If the USD becomes “worthless” because there are “too many of them flooding the markets” then the scaremongers claim that China will dump it (HOW?) and so the US government will lose its source of finance and will have to dramatically cut its deficit.

The worse case scenarios then suggest the US Government will become bankrupt and require IMF assistance. Pestilence then follows.

The other claim is that the once the Bretton Wood system collapsed the US government gained new policy ascendancy because it was no longer subject to the gold standard convertibility constraints. The argument then went that the US could live well beyond its means by selling USD-denominated debt without having to accumulate foreign reserves and periodically inflating the value of them away.

From a MMT perspective, we have dealt with all those myths before. The Chinese government does not issue USD so cannot possibly provide them to the US Government to spend. The US Government can always spend in USD as long as there are goods and services available for sale in that currency. Given that unemployment is above 10 per cent now, we know that there are millions of workers who would accept a public sector job with USD wages being the reward – so there are free resources that the US Government can purchase which are currently not being demanded by anyone else.

The US Government can never become bankrupt in terms of transactions made in US dollars. That is impossible unless they get a mad desire, for political reasons, to start defaulting on obligations denominated in their own currency. That is so far-fetched to be impossible.

Further if the Chinese Government decides to reduce its holdings of USD reservcs what are they going to do with them?

Short of dumping them in the sea they have to spend them and in this current parlous state of deficient aggregate demand that would both stimulate the US economy and reduce the US government’s budget deficit via the automatic stabilisers. US employment would likely rise and things would look better all round. Where is the problem?

Even progressives have suggested that the only “debt” solution for the US Government is to default or inflate its value away. For example, in an interview on the national broadcaster in Australia earlier this year, Steve Keen advocated that the Government should get rid off its debt by causing higher inflation or cancelling it and nationalising the banking system – he was quoted as such:

Ultimately, we’re going to see governments changing across either to abolishing debt, or to literally printing money rather than running out debt to finance their spending.

But the very existence of a current account deficit is a sign that foreigners desire to accumulate financial assets denominated in your currency. This applies to all countries. Once Bretton Woods collapsed all countries that issued their own currencies became sovereign in that sense. This was not confined to the US.

While it is true that the existence of the US dollar as a desired reserve currency means that they do not have to worry about foreign reserves as much as other nations with less attractive currencies, this doesn’t undermine domestic sovereignty.

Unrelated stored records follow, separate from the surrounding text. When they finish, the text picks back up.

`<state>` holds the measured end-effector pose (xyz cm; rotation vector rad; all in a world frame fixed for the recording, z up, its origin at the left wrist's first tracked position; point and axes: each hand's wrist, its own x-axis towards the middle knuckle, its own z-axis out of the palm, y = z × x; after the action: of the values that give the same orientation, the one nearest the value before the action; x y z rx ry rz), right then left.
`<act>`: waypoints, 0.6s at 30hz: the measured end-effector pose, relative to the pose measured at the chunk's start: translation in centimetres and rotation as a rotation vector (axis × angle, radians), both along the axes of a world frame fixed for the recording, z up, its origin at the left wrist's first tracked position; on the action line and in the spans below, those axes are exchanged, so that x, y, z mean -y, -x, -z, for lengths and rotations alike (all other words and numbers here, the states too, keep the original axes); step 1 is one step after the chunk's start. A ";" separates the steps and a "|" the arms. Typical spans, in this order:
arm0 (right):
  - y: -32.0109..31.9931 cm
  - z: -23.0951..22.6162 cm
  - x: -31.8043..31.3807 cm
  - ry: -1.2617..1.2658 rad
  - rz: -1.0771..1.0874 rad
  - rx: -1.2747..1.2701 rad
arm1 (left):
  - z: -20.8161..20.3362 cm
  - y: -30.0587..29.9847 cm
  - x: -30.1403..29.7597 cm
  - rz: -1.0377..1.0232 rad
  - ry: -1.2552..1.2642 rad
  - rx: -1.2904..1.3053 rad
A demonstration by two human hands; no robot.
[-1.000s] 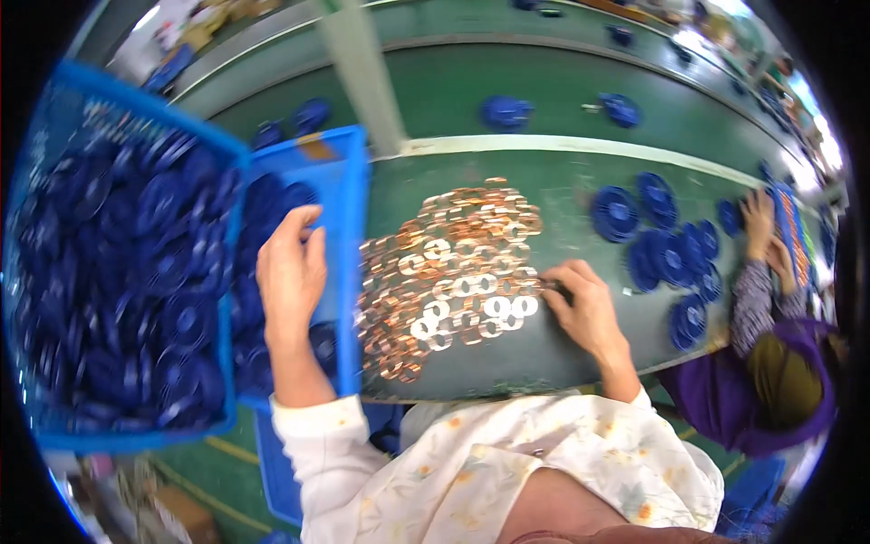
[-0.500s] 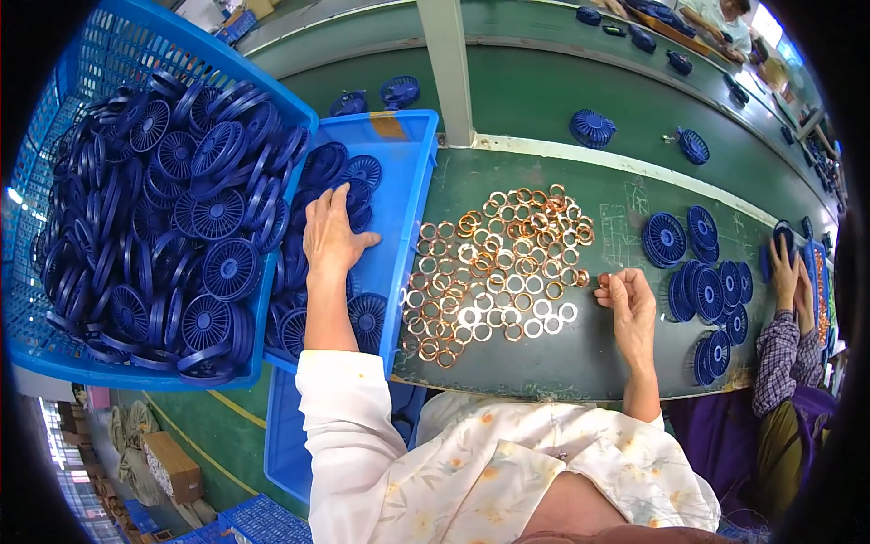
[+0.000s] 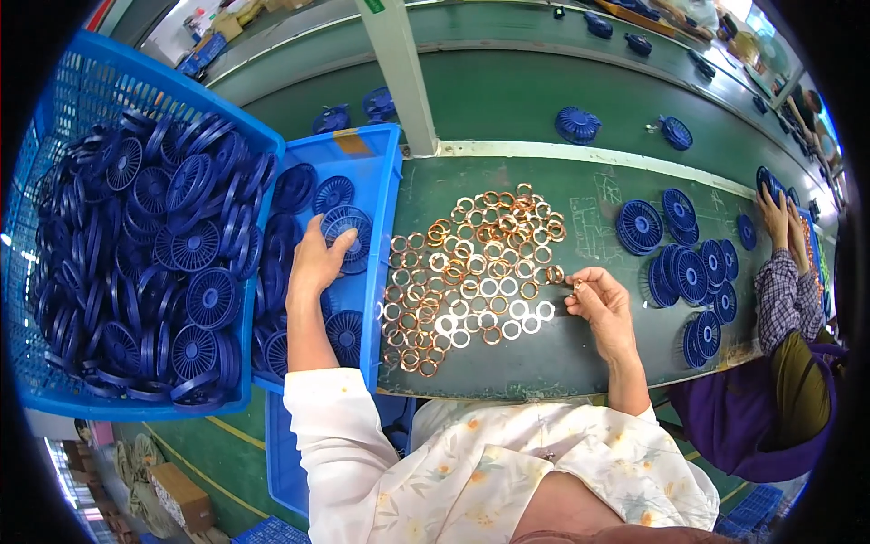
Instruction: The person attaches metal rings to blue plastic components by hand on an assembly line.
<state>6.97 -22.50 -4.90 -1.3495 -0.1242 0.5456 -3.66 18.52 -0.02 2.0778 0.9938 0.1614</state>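
Plainly, a slotted blue disc [image 3: 362, 248] lies right under the left hand's [image 3: 317, 260] spread thumb, with the fingertips at its left rim, inside the blue tray [image 3: 389, 213]; whether that grip has closed, I cannot tell. Farther right, the right hand [image 3: 602, 313] pinches a mostly hidden copper-coloured ring [image 3: 575, 288] between thumb and fingertips, just right of the loose rings [image 3: 489, 263] on the green table [image 3: 507, 374]. The left forearm reaches far and slightly left, back of the hand up; the right hand bends inward from the near edge, fingers pointing left.
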 end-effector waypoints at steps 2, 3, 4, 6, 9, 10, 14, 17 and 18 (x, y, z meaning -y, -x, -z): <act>0.0 0.3 -0.3 0.003 -0.013 0.010 | -0.1 0.2 0.0 -0.048 -0.012 -0.034; 0.1 0.3 -0.4 0.011 -0.023 0.013 | 0.3 0.2 -0.2 0.007 -0.210 -0.055; 0.1 0.2 -0.6 0.019 -0.032 0.016 | 0.6 0.3 -0.3 0.063 -0.408 -0.076; 0.4 -0.2 -1.0 0.008 -0.030 0.012 | 0.8 0.5 0.0 0.090 -0.520 -0.099; 0.9 -0.7 -1.8 -0.006 -0.009 -0.012 | 1.2 -0.1 0.5 0.127 -0.559 -0.088; 0.9 -0.7 -1.8 -0.011 -0.003 -0.010 | 1.2 -0.2 0.3 0.163 -0.574 -0.107; 0.6 -0.1 -2.1 -0.092 -0.026 -0.060 | -0.4 -0.2 0.9 0.200 -0.632 -0.145; 0.7 -0.9 -2.2 -0.197 -0.071 -0.109 | -2.4 0.1 1.3 0.133 -0.275 -0.006; 0.8 -1.3 -2.4 -0.199 -0.061 -0.107 | -2.5 0.4 1.3 0.117 -0.270 0.088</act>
<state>6.16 -20.11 -3.59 -1.1239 -0.1284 0.6388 -4.09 17.27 2.45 2.3448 0.8317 0.3397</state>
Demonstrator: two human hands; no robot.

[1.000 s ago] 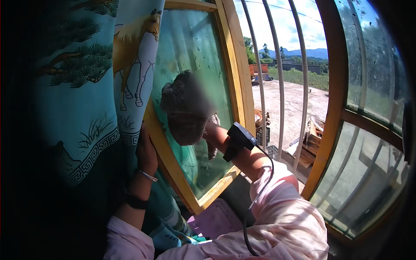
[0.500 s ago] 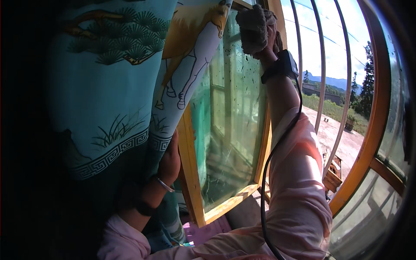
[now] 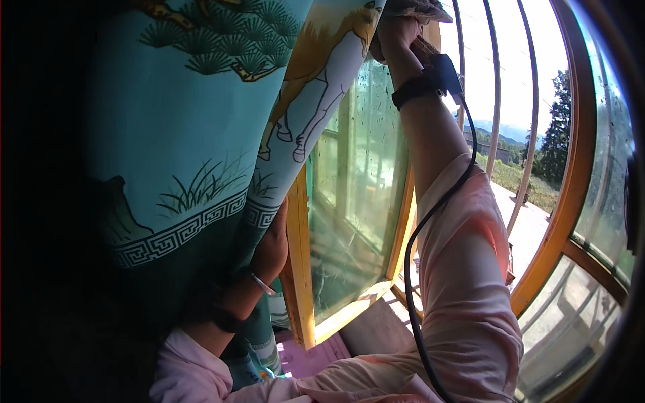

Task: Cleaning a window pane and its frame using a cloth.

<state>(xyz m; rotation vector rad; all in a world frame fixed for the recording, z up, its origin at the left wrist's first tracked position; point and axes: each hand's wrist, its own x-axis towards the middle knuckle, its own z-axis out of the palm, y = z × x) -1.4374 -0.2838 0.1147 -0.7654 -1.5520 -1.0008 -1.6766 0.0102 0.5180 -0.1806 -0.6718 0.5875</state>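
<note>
My right hand (image 3: 401,31) is raised at the top, its fingers closed on a brownish-grey cloth (image 3: 420,8) by the upper part of a window sash. That sash (image 3: 304,295) has a yellow wooden frame and a streaked, speckled glass pane (image 3: 359,221); it stands swung open. My left hand (image 3: 274,236) is beside the sash's near upright, partly behind a teal curtain (image 3: 181,114) printed with a horse and pine branches. The curtain hides the left fingers, so their grip does not show. The cloth is partly cut off by the frame's upper edge.
Upright metal bars (image 3: 496,87) cross the opening on the right. Another wooden-framed sash (image 3: 561,248) stands at the far right. A black cable (image 3: 411,269) runs from the right wrist device (image 3: 440,75) down along my arm. Something pink (image 3: 312,356) lies below the sash.
My right hand has moved up with the cloth, which is now partly out of view. The curtain appears shifted right and the view has tilted a little. My left hand stays beside the sash.
</note>
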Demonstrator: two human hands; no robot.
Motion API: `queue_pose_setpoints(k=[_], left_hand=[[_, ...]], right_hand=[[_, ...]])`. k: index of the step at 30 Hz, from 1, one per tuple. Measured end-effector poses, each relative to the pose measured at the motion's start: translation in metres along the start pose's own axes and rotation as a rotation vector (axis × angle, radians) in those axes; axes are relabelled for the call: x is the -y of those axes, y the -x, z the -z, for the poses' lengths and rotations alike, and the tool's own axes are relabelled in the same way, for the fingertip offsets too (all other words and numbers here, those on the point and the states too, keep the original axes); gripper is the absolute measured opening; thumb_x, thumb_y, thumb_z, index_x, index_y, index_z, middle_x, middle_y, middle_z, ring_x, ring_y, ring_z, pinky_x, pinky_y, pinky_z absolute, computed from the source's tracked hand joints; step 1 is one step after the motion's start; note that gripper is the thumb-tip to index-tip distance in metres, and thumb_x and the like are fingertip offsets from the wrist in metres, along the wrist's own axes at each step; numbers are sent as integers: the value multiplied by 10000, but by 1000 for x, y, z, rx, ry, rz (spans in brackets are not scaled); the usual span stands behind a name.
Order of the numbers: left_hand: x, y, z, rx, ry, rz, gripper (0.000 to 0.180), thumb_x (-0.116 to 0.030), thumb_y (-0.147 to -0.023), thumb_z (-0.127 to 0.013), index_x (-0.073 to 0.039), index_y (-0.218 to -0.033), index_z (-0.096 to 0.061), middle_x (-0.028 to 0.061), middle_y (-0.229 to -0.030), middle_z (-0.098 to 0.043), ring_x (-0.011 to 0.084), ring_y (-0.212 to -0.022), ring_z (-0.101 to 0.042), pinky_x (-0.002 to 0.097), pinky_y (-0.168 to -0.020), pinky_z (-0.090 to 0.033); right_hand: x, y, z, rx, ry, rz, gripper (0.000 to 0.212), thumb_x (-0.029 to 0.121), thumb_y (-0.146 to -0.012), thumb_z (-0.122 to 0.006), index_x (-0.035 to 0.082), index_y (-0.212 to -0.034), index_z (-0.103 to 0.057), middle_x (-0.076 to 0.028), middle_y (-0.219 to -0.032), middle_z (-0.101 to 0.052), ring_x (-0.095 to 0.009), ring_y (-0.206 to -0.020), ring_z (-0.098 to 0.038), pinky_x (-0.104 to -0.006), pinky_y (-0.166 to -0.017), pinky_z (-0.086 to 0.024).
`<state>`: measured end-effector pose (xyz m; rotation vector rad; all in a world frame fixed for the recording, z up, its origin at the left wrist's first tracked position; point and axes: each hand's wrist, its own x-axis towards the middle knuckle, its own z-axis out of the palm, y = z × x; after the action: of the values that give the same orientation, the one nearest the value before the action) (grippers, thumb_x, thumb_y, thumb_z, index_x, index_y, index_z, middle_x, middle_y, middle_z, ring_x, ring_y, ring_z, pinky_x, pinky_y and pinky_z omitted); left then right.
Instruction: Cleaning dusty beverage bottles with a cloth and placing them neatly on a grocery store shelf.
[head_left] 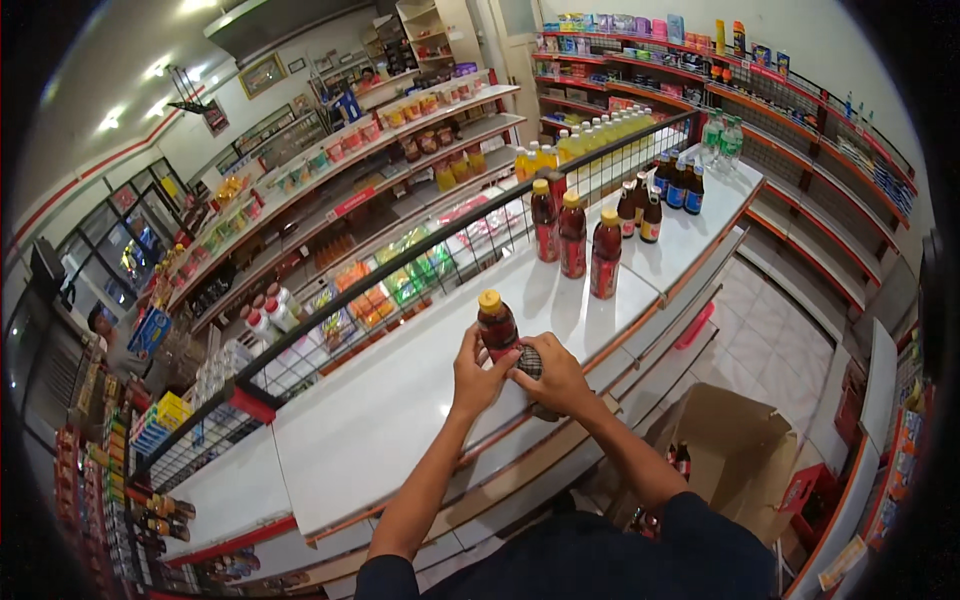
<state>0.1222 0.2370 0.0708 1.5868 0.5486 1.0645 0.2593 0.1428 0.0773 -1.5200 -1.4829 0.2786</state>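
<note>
Above the white shelf top (390, 420), my left hand (478, 375) is wrapped round a dark brown bottle (498, 325) with a yellow cap and a red label. The bottle leans slightly. My right hand (560, 378) is closed on a dark checked cloth (530, 360), pressed against the bottle's lower side. A dark end of what looks like the same cloth hangs below that hand. Several similar yellow-capped bottles (605, 255) stand upright farther along the shelf top, beyond my hands.
Small brown bottles (650, 218), blue-labelled bottles (685, 188) and green bottles (722, 140) stand at the far end. A black wire rail (400, 265) runs along the back. An open cardboard box (740, 450) with bottles sits at my right, and stocked shelves (800, 130) surround the aisle.
</note>
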Motion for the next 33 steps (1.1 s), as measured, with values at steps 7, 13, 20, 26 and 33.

Further, more and more progressives are suggesting the sort of financial reforms proposed by the Chinese central bank governor. For example, well-known “progressive” George Monbiot thinks he has the solution to the financial mess when he wrote how he would go about Clearing Up This Mess. He said:

… One of the reasons for financial crises is the imbalance of trade between nations. Countries accumulate debt partly as a result of sustaining a trade deficit. They can easily become trapped in a vicious spiral: the bigger their debt, the harder it is to generate a trade surplus. International debt wrecks people’s development, trashes the environment and threatens the global system with periodic crises.

As Keynes recognised, there is not much that the debtor nations can do. Only the countries which maintain a trade surplus have real agency, so it is they who must be obliged to change their policies. His solution was an ingenious system for persuading the creditor nations to spend their surplus money back into the economies of the debtor nations.

He proposed a global bank, which he called the International Clearing Union. The bank would issue its own currency – the bancor – which was exchangeable with national currencies at fixed rates of exchange. The bancor would become the unit of account between nations, which means it would be used to measure a country’s trade deficit or trade surplus …

First, some background for the non-economists.

Under the Bretton Woods fixed exchange rate agreement, there were two types of countries – those with external deficits and those with external surpluses. The former faced continual downward pressure on their exchange rate because the supply of their currency was always greater than the demand for it (via trade). As a consequence, the governments of these countries were forced to continually deflate their domestic economies, because monetary policy had to defend the exchange rate. Fiscal policy then had to be passive to avoid the stop-go growth patterns that were common.

The domestic deflation arises because the governments had to purchase the excess supply of currency in the foreign exchange markets to maintain a balance between supply and demand at the level appropriate to hit the agreed parity.

The first problem such a government faced was a shortage of foreign reserves which it required so that it could keep buying up its own currency in the foreign exchange markets. But the domestic impacts – the resulting stagnation (high unemployment) also created massive political problems for the governments.

Taken together the incentive then was to devalue the currency (which was permitted under the Bretton Woods system).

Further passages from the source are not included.